Task directions – Retype every line from the start of the data down to and including the line with "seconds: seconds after". Skip the pictures.

######

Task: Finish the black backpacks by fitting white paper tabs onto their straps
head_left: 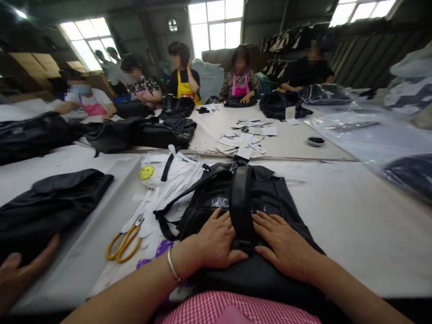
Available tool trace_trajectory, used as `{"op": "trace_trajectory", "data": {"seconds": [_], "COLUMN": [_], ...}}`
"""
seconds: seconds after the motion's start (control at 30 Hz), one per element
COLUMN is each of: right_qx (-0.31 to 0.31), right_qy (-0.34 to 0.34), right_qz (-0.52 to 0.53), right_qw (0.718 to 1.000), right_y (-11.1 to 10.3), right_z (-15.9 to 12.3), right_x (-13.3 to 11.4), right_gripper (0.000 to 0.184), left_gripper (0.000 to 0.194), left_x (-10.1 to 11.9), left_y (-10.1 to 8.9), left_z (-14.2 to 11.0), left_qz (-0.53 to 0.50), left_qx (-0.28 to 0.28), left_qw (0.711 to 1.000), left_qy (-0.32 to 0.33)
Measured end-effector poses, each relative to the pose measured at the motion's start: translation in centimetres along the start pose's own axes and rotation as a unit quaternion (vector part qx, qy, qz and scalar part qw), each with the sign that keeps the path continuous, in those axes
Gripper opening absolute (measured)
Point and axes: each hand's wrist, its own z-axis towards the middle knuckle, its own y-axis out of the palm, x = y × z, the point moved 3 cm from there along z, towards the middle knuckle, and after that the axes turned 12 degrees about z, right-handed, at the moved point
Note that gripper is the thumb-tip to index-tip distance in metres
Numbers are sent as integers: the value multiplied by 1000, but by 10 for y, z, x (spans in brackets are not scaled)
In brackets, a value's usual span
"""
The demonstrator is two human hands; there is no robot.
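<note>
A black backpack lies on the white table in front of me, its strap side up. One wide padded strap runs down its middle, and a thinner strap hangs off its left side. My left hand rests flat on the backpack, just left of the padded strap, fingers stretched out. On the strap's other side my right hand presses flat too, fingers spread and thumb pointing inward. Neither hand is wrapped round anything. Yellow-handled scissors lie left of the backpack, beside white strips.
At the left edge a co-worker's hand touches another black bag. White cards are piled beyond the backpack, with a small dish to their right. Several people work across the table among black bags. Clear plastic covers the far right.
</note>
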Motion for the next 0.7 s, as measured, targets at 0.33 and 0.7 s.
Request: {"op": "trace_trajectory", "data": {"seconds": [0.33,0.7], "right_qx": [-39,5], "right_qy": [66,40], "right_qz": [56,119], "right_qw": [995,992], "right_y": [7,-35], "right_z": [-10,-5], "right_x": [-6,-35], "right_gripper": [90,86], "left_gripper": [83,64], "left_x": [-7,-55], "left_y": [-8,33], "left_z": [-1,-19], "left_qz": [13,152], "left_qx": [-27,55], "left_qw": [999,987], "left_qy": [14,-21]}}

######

Task answer –
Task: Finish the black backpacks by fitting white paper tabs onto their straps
head_left: 
Available tool trace_trajectory, used as `{"op": "trace_trajectory", "data": {"seconds": [_], "COLUMN": [_], ...}}`
"""
seconds: seconds after the motion's start (control at 30 Hz), one per element

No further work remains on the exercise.